Questa nuova unicità, perché ognuno è Unico e Originale, esige, in quanto tale, di non essere ignorata, menomata, distrutta, ed è la ragione della dignità inviolabile della persona: cioè che non deve, e neppure può, essere distrutta.
L’Origine è altra cosa dal Termine, e trasforma ogni termine in un passaggio, a due facce come ogni passaggio: la vigilia dell’Origine e il giorno dell’Origine, l’attesa e la comparsa, il perdere e trovare. Noi moriremo, perché ogni giorno moriamo, ma non moriremo, perché ogni giorno è Origine continua. Ogni alba lo suggerisce, antica e nuovissima, in solenne silenzio. Siamo mortali e, di più, poiché siamo nati, siamo natali, nascenti, nascituri e genitori, generanti. In Aldo Capitini, non cristiano ma evangelico, troviamo l’intuizione che ciò che nasce è un’aggiunta definitiva alla realtà, e sta ormai per sempre compresente a tutte le presenze venute venienti e venture.
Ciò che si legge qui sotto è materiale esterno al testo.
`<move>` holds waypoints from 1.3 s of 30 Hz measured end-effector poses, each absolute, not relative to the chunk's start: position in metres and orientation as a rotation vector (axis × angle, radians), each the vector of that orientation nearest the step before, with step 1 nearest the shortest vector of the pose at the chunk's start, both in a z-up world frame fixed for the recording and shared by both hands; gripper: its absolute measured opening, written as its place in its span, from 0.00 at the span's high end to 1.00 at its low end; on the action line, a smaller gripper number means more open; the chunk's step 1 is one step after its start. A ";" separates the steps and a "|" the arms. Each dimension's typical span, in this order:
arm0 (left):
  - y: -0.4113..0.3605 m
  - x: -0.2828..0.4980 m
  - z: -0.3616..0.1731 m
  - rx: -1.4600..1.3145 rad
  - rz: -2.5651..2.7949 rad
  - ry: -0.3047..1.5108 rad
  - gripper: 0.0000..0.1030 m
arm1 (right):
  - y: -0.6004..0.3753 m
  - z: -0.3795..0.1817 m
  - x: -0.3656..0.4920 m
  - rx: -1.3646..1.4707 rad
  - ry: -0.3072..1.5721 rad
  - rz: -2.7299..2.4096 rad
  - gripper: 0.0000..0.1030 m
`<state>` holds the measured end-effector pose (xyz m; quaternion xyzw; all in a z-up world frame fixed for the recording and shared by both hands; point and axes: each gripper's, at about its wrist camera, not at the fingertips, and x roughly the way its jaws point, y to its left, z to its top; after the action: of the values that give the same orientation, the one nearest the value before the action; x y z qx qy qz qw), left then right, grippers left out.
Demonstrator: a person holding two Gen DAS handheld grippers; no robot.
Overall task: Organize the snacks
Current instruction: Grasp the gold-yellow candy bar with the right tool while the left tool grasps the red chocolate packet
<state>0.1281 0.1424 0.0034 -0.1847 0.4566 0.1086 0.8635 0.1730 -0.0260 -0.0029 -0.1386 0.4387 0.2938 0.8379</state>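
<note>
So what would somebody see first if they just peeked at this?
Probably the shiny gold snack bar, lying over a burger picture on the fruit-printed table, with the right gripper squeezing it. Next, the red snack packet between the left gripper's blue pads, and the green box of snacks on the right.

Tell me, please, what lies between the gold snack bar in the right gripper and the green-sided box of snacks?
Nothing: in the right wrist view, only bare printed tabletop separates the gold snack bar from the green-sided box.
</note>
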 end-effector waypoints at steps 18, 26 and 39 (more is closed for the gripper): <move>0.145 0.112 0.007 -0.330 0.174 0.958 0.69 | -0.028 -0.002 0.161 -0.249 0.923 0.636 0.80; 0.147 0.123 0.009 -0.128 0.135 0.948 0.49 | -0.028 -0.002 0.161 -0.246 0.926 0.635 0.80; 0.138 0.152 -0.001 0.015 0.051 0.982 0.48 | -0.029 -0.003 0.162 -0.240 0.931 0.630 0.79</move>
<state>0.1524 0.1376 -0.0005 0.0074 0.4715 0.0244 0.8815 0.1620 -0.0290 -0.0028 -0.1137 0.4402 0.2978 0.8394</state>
La nonviolenza non è un’astensione dal fare violenza, come alcuni credono: essa è venerazione della realtà viva, è rispetto, cura, ammirazione della realtà nella sua rischiosa nascita-crescita, fragile e forte. La nonviolenza, se volete chiamarla così, è essenzialmente una religione, che non lega e non obbliga, ma tutto collega e abbraccia. Se volete, è una fede nella vita. Comunque, è un amore.